Few things capture a child’s imagination like space travel. Fifty years after humans first landed on the Moon, Neil Armstrong and Buzz Aldrin’s steps still inspire a love of science and exploration. Today, a new space race is on—this time with far more ambitious ends. Starting a permanent colony on the Moon, placing the first humans on another planet, and exploring worlds of our solar system with the potential for extraterrestrial life are all on the horizon for the next few decades.

Bringing the far reaches of space to your classroom is something every science teacher should do, regardless of the subject they teach. There are simply too many advances in space travel happening on what feels like a weekly basis to let such a current and exciting topic go unaddressed in the classroom. The possibilities for application are as limitless as our Universe!

The most obvious connection is in physical science classes with a space science focus. For a short, engaging STEM challenge, have kids make their own model of the Jupiter orbiter Juno. The Juno mission has given scientists new information on the formation of our solar system, which is beautifully detailed in a new PBS Nova special on the planets. After watching the documentary, give your students a chance to shine artistically by having your class create a comic explaining how our solar system came to be.

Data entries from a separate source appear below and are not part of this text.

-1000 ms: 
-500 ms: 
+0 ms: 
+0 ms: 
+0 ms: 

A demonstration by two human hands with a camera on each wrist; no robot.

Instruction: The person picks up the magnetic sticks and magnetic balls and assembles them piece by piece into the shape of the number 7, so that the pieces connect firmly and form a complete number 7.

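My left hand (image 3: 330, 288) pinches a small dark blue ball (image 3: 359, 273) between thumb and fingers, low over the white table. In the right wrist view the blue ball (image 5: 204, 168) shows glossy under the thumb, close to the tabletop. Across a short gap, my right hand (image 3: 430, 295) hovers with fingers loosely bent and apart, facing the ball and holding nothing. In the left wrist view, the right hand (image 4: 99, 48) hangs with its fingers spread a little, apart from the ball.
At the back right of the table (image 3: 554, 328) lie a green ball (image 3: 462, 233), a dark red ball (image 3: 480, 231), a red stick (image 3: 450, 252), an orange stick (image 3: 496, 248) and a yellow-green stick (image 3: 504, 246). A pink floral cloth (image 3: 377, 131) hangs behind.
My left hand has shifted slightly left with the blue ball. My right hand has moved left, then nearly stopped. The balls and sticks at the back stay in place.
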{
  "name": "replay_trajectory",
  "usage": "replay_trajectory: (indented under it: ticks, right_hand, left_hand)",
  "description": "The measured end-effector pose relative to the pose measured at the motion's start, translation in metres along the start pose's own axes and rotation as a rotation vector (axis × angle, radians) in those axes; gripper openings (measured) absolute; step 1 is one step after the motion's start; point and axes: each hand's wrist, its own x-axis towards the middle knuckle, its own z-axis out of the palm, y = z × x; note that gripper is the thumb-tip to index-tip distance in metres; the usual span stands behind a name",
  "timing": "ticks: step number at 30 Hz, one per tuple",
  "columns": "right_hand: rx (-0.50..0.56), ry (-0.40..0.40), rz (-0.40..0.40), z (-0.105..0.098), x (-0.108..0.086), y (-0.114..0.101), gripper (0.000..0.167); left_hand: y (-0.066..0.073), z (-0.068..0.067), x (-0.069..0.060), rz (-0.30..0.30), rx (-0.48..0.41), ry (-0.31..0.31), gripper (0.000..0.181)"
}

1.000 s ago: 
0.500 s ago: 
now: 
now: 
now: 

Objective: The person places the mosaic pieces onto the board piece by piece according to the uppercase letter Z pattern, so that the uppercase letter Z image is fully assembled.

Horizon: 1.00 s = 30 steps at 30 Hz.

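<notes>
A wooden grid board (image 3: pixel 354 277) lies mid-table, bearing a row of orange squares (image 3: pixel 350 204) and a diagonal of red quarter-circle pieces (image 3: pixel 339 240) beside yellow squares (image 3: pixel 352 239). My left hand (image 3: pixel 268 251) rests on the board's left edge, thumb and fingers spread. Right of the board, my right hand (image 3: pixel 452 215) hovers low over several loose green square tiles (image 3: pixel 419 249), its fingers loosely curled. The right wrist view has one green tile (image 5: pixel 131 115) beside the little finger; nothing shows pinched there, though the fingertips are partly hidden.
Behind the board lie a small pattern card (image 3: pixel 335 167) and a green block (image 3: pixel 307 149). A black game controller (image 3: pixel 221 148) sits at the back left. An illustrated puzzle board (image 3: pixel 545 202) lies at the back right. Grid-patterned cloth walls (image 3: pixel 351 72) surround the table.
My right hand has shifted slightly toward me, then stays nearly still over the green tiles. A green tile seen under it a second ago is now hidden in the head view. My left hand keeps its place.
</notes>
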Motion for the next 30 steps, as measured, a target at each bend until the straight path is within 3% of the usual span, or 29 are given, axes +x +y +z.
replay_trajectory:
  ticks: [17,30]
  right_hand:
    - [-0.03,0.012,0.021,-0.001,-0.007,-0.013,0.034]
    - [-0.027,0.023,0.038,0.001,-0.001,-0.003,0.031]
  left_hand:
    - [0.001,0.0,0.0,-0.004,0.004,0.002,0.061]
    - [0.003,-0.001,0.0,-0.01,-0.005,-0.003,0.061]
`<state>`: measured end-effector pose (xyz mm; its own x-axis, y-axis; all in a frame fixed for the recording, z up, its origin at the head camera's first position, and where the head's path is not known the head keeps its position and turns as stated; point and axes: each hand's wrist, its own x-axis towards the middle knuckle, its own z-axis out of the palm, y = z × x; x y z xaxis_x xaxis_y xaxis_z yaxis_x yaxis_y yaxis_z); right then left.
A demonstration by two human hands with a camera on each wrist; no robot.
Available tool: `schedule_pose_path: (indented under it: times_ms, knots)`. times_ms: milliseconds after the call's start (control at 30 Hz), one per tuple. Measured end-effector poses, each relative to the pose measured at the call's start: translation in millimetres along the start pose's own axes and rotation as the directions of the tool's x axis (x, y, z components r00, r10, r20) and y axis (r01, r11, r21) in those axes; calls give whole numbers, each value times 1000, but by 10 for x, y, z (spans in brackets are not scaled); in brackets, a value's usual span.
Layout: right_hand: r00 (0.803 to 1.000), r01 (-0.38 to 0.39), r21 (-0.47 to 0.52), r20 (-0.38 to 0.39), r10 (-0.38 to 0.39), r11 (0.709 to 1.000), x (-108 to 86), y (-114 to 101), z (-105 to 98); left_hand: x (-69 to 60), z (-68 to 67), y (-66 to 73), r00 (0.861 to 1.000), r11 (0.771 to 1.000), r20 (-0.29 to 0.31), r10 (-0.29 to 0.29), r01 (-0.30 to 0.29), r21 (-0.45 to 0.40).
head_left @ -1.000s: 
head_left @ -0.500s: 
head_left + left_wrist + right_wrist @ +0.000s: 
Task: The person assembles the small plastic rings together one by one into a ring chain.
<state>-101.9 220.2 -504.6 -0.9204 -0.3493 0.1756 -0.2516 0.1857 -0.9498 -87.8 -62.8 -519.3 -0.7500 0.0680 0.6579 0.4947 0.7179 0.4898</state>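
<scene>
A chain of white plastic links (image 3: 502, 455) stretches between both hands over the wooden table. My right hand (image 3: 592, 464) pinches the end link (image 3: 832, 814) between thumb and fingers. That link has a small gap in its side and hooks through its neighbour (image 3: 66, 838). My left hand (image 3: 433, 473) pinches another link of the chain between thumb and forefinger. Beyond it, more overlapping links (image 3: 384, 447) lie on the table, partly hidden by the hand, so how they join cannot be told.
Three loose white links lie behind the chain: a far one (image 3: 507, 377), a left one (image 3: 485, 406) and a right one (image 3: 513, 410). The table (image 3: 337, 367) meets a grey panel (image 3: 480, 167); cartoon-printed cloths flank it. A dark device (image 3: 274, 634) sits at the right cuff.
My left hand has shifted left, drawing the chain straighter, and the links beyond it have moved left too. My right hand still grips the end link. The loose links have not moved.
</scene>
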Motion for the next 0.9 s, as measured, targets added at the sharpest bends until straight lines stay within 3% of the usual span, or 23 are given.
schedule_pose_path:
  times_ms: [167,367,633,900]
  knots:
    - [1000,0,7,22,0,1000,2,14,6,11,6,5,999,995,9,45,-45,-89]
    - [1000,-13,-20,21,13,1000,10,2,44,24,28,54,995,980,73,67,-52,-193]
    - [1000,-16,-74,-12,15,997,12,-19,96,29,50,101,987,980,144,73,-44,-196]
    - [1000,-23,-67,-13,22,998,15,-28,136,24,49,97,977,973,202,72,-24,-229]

Mars has also been in the news due to public and private efforts to put a human on the Red Planet. My blog, Science Over Everything, features several resources including an interview with NASA Engineer Kobie Boykins, who has worked on every Mars rover since Spirit and Opportunity. We also have an article on SpaceX’s efforts to build the world’s most powerful rocket, with the goal of exploring Mars and beyond. Both articles pair well with our rubber band rocketry lab, in which students calculate and graph the conversion between elastic potential energy, gravitational potential energy, and kinetic energy.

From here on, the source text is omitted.